» **What the task requires**: Please output every record exactly, keeping each line as it is.

(Stored records)
▬▬▬▬▬▬
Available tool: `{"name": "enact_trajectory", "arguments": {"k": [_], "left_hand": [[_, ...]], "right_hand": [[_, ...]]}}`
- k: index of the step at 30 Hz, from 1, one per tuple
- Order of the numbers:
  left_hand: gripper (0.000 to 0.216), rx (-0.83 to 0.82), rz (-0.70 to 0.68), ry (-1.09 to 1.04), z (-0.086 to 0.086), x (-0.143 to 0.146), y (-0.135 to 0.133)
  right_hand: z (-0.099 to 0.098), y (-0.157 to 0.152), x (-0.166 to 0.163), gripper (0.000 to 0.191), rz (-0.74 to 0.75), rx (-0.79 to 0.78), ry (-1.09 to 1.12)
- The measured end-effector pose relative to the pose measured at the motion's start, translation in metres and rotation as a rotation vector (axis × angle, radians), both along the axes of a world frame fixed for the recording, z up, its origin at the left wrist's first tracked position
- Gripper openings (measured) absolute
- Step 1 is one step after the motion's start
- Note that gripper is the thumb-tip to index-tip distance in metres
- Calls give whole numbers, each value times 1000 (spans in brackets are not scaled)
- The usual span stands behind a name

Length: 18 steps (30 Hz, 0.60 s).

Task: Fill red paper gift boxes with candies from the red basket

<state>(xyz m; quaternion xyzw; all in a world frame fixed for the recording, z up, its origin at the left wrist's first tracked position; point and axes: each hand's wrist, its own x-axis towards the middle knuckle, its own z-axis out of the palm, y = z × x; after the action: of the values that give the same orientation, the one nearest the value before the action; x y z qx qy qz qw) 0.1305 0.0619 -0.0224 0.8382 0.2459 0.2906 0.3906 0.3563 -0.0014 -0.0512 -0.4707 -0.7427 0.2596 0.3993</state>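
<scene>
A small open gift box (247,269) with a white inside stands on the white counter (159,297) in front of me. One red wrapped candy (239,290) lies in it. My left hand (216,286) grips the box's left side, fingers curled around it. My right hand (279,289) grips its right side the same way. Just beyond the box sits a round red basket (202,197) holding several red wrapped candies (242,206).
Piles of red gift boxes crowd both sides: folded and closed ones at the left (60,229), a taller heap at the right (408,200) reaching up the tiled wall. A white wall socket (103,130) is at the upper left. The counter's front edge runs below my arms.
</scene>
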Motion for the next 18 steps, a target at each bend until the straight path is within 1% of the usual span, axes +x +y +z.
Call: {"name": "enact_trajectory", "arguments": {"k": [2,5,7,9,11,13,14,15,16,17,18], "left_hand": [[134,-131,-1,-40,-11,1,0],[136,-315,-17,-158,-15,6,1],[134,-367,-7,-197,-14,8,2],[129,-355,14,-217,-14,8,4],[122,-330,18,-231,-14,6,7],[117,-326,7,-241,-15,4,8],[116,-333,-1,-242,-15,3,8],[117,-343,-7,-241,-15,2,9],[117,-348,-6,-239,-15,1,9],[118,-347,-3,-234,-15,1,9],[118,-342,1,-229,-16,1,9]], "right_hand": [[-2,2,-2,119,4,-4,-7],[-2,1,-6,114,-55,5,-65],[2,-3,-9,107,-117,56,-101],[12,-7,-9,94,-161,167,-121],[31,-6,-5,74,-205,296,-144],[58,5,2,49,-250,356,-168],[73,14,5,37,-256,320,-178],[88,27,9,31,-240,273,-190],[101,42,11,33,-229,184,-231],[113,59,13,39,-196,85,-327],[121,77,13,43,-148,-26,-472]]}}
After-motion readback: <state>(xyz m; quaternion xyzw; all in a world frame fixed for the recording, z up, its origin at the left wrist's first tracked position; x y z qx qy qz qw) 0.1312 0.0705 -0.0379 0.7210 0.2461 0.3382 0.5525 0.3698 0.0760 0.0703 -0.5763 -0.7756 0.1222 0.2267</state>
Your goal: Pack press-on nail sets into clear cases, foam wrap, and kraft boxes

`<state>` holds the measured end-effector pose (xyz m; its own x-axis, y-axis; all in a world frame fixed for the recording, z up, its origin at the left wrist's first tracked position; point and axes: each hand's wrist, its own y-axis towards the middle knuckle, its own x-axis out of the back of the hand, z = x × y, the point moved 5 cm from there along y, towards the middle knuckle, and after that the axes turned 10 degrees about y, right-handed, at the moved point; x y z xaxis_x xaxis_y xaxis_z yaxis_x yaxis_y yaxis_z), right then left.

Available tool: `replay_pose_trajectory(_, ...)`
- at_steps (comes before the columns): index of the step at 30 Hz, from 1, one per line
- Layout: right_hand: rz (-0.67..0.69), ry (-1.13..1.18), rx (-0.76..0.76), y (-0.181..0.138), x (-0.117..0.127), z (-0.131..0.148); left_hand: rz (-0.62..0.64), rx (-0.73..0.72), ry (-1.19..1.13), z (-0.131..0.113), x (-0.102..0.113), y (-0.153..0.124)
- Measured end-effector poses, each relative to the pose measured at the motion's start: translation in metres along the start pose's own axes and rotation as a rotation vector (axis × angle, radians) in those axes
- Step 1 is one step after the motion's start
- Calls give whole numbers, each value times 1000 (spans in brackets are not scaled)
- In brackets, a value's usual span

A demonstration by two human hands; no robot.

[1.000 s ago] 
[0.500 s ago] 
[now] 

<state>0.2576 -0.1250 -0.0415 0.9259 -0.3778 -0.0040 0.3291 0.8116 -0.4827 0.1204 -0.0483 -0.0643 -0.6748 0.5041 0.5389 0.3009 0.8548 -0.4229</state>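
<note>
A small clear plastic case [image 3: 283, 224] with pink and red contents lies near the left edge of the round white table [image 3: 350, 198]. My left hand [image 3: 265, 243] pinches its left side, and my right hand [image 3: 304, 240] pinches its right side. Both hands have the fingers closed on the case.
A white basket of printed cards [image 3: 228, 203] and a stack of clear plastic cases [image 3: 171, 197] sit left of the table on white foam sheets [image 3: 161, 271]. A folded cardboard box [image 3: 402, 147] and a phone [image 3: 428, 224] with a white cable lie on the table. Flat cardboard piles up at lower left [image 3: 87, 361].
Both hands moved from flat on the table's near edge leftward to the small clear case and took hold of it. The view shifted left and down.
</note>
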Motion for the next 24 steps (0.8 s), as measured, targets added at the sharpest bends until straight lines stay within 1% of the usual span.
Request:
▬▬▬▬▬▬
» **Answer to this task**:
Available tool: `{"name": "enact_trajectory", "arguments": {"k": [_], "left_hand": [[_, ...]], "right_hand": [[_, ...]]}}`
- k: index of the step at 30 Hz, from 1, one per tuple
- Order of the numbers:
  left_hand: gripper (0.000 to 0.216), rx (-0.83 to 0.82), rz (-0.70 to 0.68), ry (-1.09 to 1.04), z (-0.086 to 0.086), x (-0.143 to 0.146), y (-0.135 to 0.133)
  right_hand: z (-0.099 to 0.098), y (-0.157 to 0.152), x (-0.166 to 0.163), gripper (0.000 to 0.191), rz (-0.74 to 0.75), rx (-0.79 to 0.78), ry (-1.09 to 1.12)
- The measured end-effector pose relative to the pose measured at the motion's start, translation in metres and rotation as a rotation vector (axis × angle, radians), both along the axes of a world frame fixed for the recording, z up, its origin at the left wrist's first tracked position
- Gripper openings (measured) absolute
- Step 1 is one step after the motion's start
- Note that gripper is the thumb-tip to index-tip distance in metres
- Calls give whole numbers, each value times 1000 (spans in brackets are not scaled)
- The usual span stands behind a name

Length: 18 steps (30 Hz, 0.60 s).

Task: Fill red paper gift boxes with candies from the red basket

<state>(xyz m; quaternion xyzw; all in a world frame fixed for the recording, z up, its origin at the left wrist's first tracked position; point and axes: each hand's wrist, its own x-axis towards the middle knuckle, its own z-axis out of the palm, y = z × x; after the action: of the values that give the same orientation, the one nearest the value before the action; x y z qx qy qz qw) 0.1305 0.0619 -0.0224 0.8382 0.2459 0.2906 0.3906 0.3563 -0.0014 -0.0512 -0.4707 -0.7427 0.2596 0.3993</state>
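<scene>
A small open gift box (247,269) with a white inside stands on the white counter (159,297) in front of me. One red wrapped candy (239,290) lies in it. My left hand (216,286) grips the box's left side, fingers curled around it. My right hand (279,289) grips its right side the same way. Just beyond the box sits a round red basket (202,197) holding several red wrapped candies (242,206).
Piles of red gift boxes crowd both sides: folded and closed ones at the left (60,229), a taller heap at the right (408,200) reaching up the tiled wall. A white wall socket (103,130) is at the upper left. The counter's front edge runs below my arms.
</scene>
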Motion for the next 18 steps, a target at each bend until the straight path is within 1% of the usual span, axes +x +y +z.
Call: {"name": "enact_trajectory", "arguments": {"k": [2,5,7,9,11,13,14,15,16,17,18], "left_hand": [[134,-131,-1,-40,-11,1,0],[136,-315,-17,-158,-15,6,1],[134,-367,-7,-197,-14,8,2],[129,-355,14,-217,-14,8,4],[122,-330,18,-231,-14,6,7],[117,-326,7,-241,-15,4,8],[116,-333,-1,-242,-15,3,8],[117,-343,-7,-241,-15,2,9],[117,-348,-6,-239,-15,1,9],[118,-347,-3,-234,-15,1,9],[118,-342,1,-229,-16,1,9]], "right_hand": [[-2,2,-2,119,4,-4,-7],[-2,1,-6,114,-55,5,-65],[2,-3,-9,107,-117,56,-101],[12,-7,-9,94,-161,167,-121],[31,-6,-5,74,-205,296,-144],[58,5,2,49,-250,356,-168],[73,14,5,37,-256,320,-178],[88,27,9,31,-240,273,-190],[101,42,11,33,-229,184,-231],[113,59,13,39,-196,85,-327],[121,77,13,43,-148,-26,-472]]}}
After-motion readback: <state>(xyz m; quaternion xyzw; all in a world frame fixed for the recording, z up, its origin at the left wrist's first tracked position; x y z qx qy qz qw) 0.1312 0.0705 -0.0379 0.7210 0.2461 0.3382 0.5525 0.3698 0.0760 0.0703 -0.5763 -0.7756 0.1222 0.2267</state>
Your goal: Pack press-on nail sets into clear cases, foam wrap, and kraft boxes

`<state>` holds the measured end-effector pose (xyz m; its own x-axis, y-axis; all in a world frame fixed for the recording, z up, its origin at the left wrist's first tracked position; point and axes: each hand's wrist, its own y-axis towards the middle knuckle, its own x-axis out of the back of the hand, z = x × y, the point moved 5 cm from there along y, towards the middle knuckle, and after that the axes turned 10 degrees about y, right-handed, at the moved point; x y z xaxis_x xaxis_y xaxis_z yaxis_x yaxis_y yaxis_z), right then left.

Available tool: `replay_pose_trajectory(_, ...)`
- at_steps (comes before the columns): index of the step at 30 Hz, from 1, one per line
- Layout: right_hand: rz (-0.67..0.69), ry (-1.13..1.18), rx (-0.76..0.76), y (-0.181..0.138), x (-0.117..0.127), z (-0.131..0.148); left_hand: rz (-0.62..0.64), rx (-0.73..0.72), ry (-1.19..1.13), z (-0.131..0.113), x (-0.102..0.113), y (-0.153..0.124)
- Measured end-effector poses, each relative to the pose measured at the motion's start: translation in metres along the start pose's own axes and rotation as a rotation vector (axis × angle, radians) in those axes
- Step 1 is one step after the motion's start
- Calls give whole numbers, each value times 1000 (spans in brackets are not scaled)
- In brackets, a value's usual span

A demonstration by two human hands; no robot.

[1.000 s ago] 
[0.500 s ago] 
[now] 

<state>0.2576 -0.1250 -0.0415 0.9259 -0.3778 -0.0040 0.3291 0.8116 -0.4827 0.1204 -0.0483 -0.0643 -0.6748 0.5041 0.5389 0.3009 0.8548 -0.4229</state>
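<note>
A small clear plastic case [image 3: 283, 224] with pink and red contents lies near the left edge of the round white table [image 3: 350, 198]. My left hand [image 3: 265, 243] pinches its left side, and my right hand [image 3: 304, 240] pinches its right side. Both hands have the fingers closed on the case.
A white basket of printed cards [image 3: 228, 203] and a stack of clear plastic cases [image 3: 171, 197] sit left of the table on white foam sheets [image 3: 161, 271]. A folded cardboard box [image 3: 402, 147] and a phone [image 3: 428, 224] with a white cable lie on the table. Flat cardboard piles up at lower left [image 3: 87, 361].
Both hands moved from flat on the table's near edge leftward to the small clear case and took hold of it. The view shifted left and down.
</note>
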Motion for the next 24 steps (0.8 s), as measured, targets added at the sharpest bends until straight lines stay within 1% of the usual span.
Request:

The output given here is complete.